International Work and Recognition
Mistral's international stature made it highly unlikely that she would remain in Chile. In mid-1925 she was invited to represent Latin America in the newly formed Institute for Intellectual Cooperation of the League of Nations. With her relocation to France in early 1926 she was effectively an exile for the rest of her life. She made a living, at first, from journalism and then giving lectures in the United States and in Latin America, including Puerto Rico. She variously toured the Caribbean, Brazil, Uruguay, and Argentina, among other places.
Mistral lived primarily in France and Italy between 1926 and 1932. During these years she worked for the League for Intellectual Cooperation of the League of Nations, attending conferences of women and educators throughout Europe and occasionally in the Americas. She held a visiting professorship at Barnard College of Columbia University in 1930–1931, worked briefly at Middlebury College and Vassar College in 1931, and was warmly received at the University of Puerto Rico at Rio Piedras, where she variously gave conferences or wrote, in 1931, 1932, and 1933.
Like many Latin American artists and intellectuals, Mistral served as a consul from 1932 until her death, working in Naples, Madrid, Lisbon, Nice, Petrópolis, Los Angeles, Santa Barbara, Veracruz, Rapallo, and New York. As consul in Madrid, she had occasional professional interactions with another Chilean consul and Nobel Prize winner, Pablo Neruda, and she was among the earlier writers to recognize the importance and originality of his work, which she had known while he was a teenager and she was school director in his hometown of Temuco.

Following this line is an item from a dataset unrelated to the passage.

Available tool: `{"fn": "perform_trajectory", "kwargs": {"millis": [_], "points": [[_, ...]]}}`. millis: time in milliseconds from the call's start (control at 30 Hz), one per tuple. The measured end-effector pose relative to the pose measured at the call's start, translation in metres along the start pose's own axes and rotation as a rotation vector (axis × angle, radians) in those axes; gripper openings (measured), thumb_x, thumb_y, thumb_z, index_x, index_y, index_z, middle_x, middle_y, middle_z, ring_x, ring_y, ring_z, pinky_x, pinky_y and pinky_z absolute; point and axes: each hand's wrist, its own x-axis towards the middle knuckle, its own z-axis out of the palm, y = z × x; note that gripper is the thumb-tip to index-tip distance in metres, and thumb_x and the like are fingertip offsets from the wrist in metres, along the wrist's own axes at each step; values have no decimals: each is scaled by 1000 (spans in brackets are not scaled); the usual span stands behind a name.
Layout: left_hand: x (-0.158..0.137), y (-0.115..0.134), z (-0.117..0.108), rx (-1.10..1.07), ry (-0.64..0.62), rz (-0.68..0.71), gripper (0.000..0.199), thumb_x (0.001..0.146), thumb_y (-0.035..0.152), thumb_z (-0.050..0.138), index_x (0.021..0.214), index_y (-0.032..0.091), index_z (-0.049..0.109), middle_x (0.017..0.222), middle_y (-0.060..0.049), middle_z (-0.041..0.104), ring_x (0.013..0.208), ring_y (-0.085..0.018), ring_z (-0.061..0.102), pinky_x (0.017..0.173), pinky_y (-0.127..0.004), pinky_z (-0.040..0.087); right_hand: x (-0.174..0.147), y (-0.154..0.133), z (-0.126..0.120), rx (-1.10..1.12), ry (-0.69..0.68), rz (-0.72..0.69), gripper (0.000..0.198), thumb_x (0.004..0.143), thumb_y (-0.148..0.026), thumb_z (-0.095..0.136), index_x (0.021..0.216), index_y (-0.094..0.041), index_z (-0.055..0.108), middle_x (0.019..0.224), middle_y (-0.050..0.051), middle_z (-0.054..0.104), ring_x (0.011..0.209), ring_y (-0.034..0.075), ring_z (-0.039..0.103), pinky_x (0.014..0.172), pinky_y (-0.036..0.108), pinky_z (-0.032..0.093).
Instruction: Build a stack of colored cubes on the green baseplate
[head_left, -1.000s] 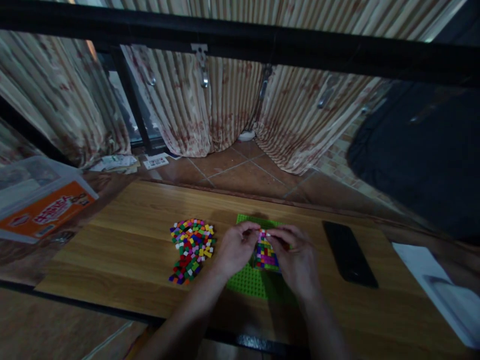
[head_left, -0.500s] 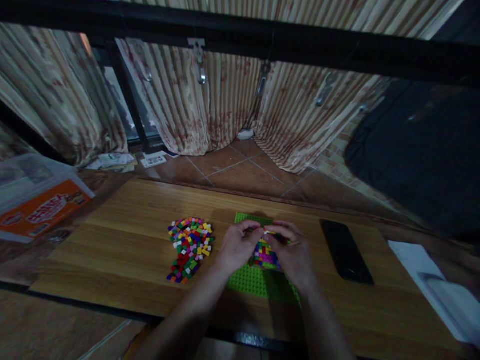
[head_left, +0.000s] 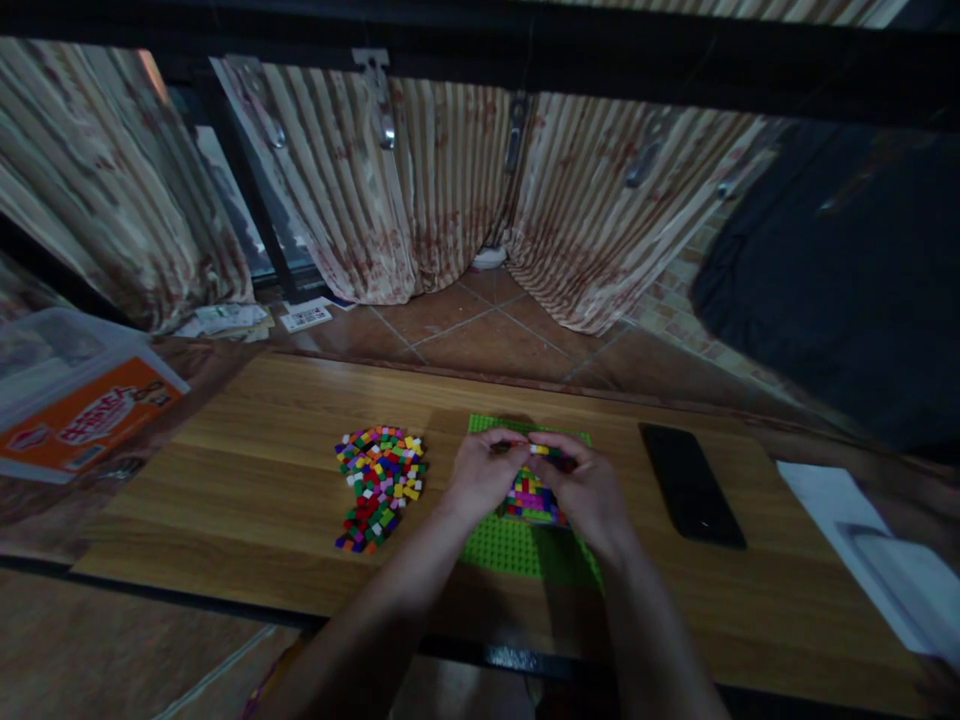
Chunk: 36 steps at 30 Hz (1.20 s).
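Note:
A green studded baseplate [head_left: 510,550] lies on the wooden table, and a multicoloured block of toy building bricks [head_left: 531,498] stands on it. Both my hands meet over the far part of this block. My left hand [head_left: 484,472] is closed, its thumb and fingers pinching small bricks at the top edge. From the other side, my right hand [head_left: 585,480] is closed the same way, with white and yellow bricks [head_left: 538,450] showing between the fingertips. My fingers hide much of the upper rows. Left of the baseplate lies a loose pile of small coloured bricks [head_left: 381,480].
A black phone [head_left: 691,484] lies on the table [head_left: 247,480] to the right. White paper [head_left: 840,530] is at the right edge. A clear plastic box with an orange label [head_left: 90,415] stands at the left. Striped curtains [head_left: 450,190] hang beyond the table.
The view has tilted slightly, so the scene sits a little higher. My fingertips have shifted slightly along the top of the brick block; both hands stay closed there.

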Motion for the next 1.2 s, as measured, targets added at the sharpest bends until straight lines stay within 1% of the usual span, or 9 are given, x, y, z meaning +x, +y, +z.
{"fn": "perform_trajectory", "kwargs": {"millis": [100, 167, 367, 467, 600, 733, 933, 1067, 1200], "points": [[-1, 2, 2, -15, 31, -21, 14, 71, 22, 62, 77, 17, 73, 73, -2, 72, 69, -15, 63, 67, -25, 49, -1, -2, -2, 37, 2, 48, 32, 70, -37, 69, 97, -21, 75, 82, 3, 72, 74, 18, 64, 69, 32, 50], [-2, 1, 3, -38, 46, -36, 15, 71, 24, 63, 78, 17, 73, 72, -2, 71, 66, -15, 63, 65, -25, 49, 0, -2, -2, 79, 14, 62, 32, 70, -38, 68, 96, -21, 75, 82, 4, 73, 74, 19, 64, 67, 32, 50], [-3, -4, 4, -113, 38, -41, 15, 71, 28, 65, 77, 16, 72, 67, 0, 68, 59, -13, 59, 59, -23, 47, 2, 1, 0, 109, 26, 63, 31, 72, -39, 67, 94, -20, 75, 88, 5, 74, 79, 20, 65, 73, 34, 50], [-4, -3, 3, -149, 15, -36, 17, 72, 30, 66, 79, 16, 72, 70, -1, 69, 62, -13, 59, 60, -23, 48, 3, 3, 0, 123, 40, 67, 30, 72, -39, 67, 93, -20, 75, 90, 5, 74, 81, 20, 66, 76, 34, 49], [-6, 0, 2, -190, 17, -34, 20, 76, 33, 63, 77, 15, 72, 71, -1, 70, 68, -13, 61, 65, -23, 48, 4, 6, 0, 189, 54, 116, 34, 71, -43, 67, 93, -19, 75, 88, 5, 75, 79, 20, 66, 74, 34, 50], [-2, -4, 5, -125, 10, -24, 25, 77, 37, 62, 76, 15, 72, 68, -1, 68, 63, -13, 59, 59, -22, 46, 6, 10, 1, 199, 89, 129, 34, 69, -46, 68, 88, -19, 76, 88, 5, 76, 81, 22, 67, 76, 36, 51], [3, -14, 8, -21, 36, 41, 25, 77, 36, 61, 82, 16, 74, 73, -2, 71, 65, -14, 61, 60, -22, 47, 7, 8, 5, 261, 138, 183, 31, 64, -44, 72, 81, -19, 76, 80, 5, 75, 73, 21, 67, 69, 34, 51], [1, -12, 8, -5, 43, 58, 25, 78, 35, 60, 82, 15, 74, 71, -1, 70, 61, -13, 59, 58, -22, 45, 7, 7, 7, 310, 158, 193, 29, 62, -42, 74, 79, -19, 76, 77, 4, 75, 71, 20, 66, 69, 34, 51], [-1, -7, 7, -14, 24, 46, 25, 78, 34, 59, 82, 15, 75, 69, -1, 69, 61, -13, 58, 58, -22, 44, 6, 10, 8, 291, 142, 175, 29, 66, -43, 72, 82, -19, 75, 80, 4, 75, 74, 21, 67, 70, 34, 51]]}}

She published hundreds of articles in magazines and newspapers throughout the Spanish-speaking world. Among her confidants were Eduardo Santos, President of Colombia, all of the elected Presidents of Chile from 1922 to her death in 1957, Eduardo Frei Montalva, Chilean elected president in 1964 and Eleanor Roosevelt.
The poet's second major volume of poetry, Tala, appeared in 1938, published in Buenos Aires with the help of longtime friend and correspondent Victoria Ocampo. The proceeds for the sale were devoted to children orphaned by the Spanish Civil War. This volume includes many poems celebrating the customs and folklore of Latin America as well as Mediterranean Europe. Mistral uniquely fuses these locales and concerns, a reflection of her identification as "una mestiza de vasco," her European Basque-Indigenous Amerindian background.
On August 14, 1943, Mistral's 17-year-old nephew, Juan Miguel Godoy, killed himself. Mistral considered Juan Miguel as a son. The grief of this death, as well as her responses to tensions of World War II and then the Cold War in Europe and the Americas, are all reflected in the last volume of poetry published in her lifetime, Lagar, which appeared in a truncated form in 1954. A final volume of poetry, Poema de Chile, was edited posthumously by her friend Doris Dana and published in 1967. Poema de Chile describes the poet's return to Chile after death, in the company of an Indian boy from the Atacama desert and an Andean deer, the huemul. This collection of poetry anticipates the interests in objective description and re-vision of the epic tradition just then becoming evident among poets of the Americas, all of whom Mistral read carefully.
On November 15, 1945, Mistral became the first Latin American, and fifth woman, to receive the Nobel Prize in Literature. She received the award in person from King Gustav of Sweden on December 10, 1945. In 1947 she received a doctor honoris causa from Mills College, Oakland, California. In 1951 she was awarded the National Literature Prize in Chile.
Poor health somewhat slowed Mistral's traveling. During the last years of her life she made her home in the town of Roslyn, New York; in early January 1957 she transferred to Hempstead, New York, where she died from pancreatic cancer on January 10, 1957, aged 67. Her remains were returned to Chile nine days later. The Chilean government declared three days of national mourning, and hundreds of thousands of Chileans came to pay her their respects.
Some of Mistral's best known poems include Piececitos de Niño, Balada, Todas Íbamos a ser Reinas, La Oración de la Maestra, El Ángel Guardián, Decálogo del Artista and La Flor del Aire. She wrote and published some 800 essays in magazines and newspapers; she was also a well-known correspondent and highly regarded orator both in person and over the radio.
Mistral may be most widely quoted in English for Su Nombre es Hoy (His Name is Today):
- “We are guilty of many errors and many faults, but our worst crime is abandoning the children, neglecting the fountain of life. Many of the things we need can wait. The child cannot. Right now is the time his bones are being formed, his blood is being made, and his senses are being developed. To him we cannot answer ‘Tomorrow,’ his name is today.”